▸ **WHAT YOU SHOULD DO**: Below are lines of data; restate word for word those running from the line containing "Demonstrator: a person" to the line containing "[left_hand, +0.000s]", inclusive, and no others.

▸ **RECORDS SHOWN**:
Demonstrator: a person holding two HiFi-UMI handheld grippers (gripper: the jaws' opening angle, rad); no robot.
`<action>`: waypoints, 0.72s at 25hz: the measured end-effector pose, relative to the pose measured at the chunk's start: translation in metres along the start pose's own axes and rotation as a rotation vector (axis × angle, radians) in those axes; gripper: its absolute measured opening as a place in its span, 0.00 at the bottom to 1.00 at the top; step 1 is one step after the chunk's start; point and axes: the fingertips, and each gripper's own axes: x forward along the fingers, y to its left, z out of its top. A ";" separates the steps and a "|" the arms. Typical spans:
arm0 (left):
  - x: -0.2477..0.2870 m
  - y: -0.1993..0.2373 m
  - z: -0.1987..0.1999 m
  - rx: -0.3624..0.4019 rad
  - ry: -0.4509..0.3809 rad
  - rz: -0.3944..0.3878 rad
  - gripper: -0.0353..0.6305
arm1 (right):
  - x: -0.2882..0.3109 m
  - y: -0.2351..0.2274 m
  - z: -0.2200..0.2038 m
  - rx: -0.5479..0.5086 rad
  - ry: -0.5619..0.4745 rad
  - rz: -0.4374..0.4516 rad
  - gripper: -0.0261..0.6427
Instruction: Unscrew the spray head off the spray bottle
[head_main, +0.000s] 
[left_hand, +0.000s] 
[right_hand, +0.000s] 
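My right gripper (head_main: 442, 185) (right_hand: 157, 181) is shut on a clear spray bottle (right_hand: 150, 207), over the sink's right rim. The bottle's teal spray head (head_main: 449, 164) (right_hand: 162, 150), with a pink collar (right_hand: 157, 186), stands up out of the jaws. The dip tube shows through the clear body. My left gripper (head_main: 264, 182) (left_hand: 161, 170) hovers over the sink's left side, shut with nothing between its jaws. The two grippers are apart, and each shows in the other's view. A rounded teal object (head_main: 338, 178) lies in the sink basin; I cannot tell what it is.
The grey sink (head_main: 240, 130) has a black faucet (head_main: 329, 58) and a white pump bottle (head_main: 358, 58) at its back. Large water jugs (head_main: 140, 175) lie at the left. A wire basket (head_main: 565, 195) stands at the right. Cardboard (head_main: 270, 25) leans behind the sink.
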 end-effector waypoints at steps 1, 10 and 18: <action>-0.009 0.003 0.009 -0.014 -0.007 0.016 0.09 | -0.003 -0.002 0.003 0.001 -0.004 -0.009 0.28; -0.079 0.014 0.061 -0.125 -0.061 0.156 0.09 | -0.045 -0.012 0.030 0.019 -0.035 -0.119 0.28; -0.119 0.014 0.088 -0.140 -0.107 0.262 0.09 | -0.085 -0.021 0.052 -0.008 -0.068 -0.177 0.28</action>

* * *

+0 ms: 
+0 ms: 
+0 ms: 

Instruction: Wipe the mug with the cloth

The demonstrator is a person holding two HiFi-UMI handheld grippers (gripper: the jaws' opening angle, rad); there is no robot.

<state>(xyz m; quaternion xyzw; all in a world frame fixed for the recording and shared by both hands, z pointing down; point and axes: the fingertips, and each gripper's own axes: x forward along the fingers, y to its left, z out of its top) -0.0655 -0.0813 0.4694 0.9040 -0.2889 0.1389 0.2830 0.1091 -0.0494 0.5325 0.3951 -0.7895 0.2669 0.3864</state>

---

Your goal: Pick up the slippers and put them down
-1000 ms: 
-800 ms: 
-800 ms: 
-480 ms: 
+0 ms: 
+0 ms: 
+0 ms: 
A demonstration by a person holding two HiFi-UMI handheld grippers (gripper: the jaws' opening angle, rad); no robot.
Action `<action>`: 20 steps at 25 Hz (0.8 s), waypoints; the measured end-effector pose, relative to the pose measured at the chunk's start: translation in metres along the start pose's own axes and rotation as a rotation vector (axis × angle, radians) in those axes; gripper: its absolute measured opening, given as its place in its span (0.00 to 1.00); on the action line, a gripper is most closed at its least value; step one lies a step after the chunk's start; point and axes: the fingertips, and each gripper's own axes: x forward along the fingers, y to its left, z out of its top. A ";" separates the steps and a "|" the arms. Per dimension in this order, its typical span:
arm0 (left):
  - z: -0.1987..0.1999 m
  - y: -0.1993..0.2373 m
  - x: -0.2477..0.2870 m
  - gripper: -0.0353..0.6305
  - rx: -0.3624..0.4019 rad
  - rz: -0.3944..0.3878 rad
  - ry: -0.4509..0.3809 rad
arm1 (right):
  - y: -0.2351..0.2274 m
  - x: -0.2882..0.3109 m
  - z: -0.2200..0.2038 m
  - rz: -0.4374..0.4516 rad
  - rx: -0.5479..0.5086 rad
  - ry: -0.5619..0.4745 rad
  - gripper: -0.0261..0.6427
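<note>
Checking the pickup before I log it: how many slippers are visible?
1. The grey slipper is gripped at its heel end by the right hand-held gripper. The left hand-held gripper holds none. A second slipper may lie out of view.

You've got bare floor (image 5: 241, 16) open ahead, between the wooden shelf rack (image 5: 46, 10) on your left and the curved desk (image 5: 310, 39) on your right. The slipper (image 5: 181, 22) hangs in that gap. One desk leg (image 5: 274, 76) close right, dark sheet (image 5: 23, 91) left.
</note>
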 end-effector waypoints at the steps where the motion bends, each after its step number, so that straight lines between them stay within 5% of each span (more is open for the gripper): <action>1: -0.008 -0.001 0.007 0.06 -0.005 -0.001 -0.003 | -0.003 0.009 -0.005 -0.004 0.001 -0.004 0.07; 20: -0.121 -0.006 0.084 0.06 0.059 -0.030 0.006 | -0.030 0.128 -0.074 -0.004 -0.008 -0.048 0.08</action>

▸ **REPLY TO THE TASK**:
Demonstrator: a person holding two HiFi-UMI handheld grippers (gripper: the jaws' opening angle, rad); no robot.
`<action>`: waypoints, 0.72s at 25hz: the measured end-effector pose, relative to the pose measured at the chunk's start: translation in metres along the start pose's own axes and rotation as a rotation vector (axis × angle, radians) in those axes; gripper: its absolute measured opening as a place in its span, 0.00 at the bottom to 1.00 at the top; step 1 is one step after the chunk's start; point and axes: the fingertips, and each gripper's own axes: x forward along the fingers, y to its left, z out of its top. A ";" separates the steps and a "|" the arms. Typical spans:
arm0 (left):
  - x: -0.2477..0.2870 m
  - y: -0.1993..0.2373 m
  - z: -0.1987..0.1999 m
  - rx: -0.3624..0.4019 rad
  - ry: -0.4509..0.3809 rad
  - rz: -0.3944..0.3878 rad
  - gripper: -0.0353..0.6305
arm1 (right):
  - x: -0.2882..0.3109 m
  - y: -0.2351..0.2274 m
  - z: -0.2200..0.2038 m
  - rx: -0.5479..0.5086 rad
  - ry: -0.5619..0.4745 rad
  - rz: -0.4374..0.4516 rad
  - gripper: -0.0261..0.6427
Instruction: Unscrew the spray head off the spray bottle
[head_main, +0.000s] 
[left_hand, +0.000s] 

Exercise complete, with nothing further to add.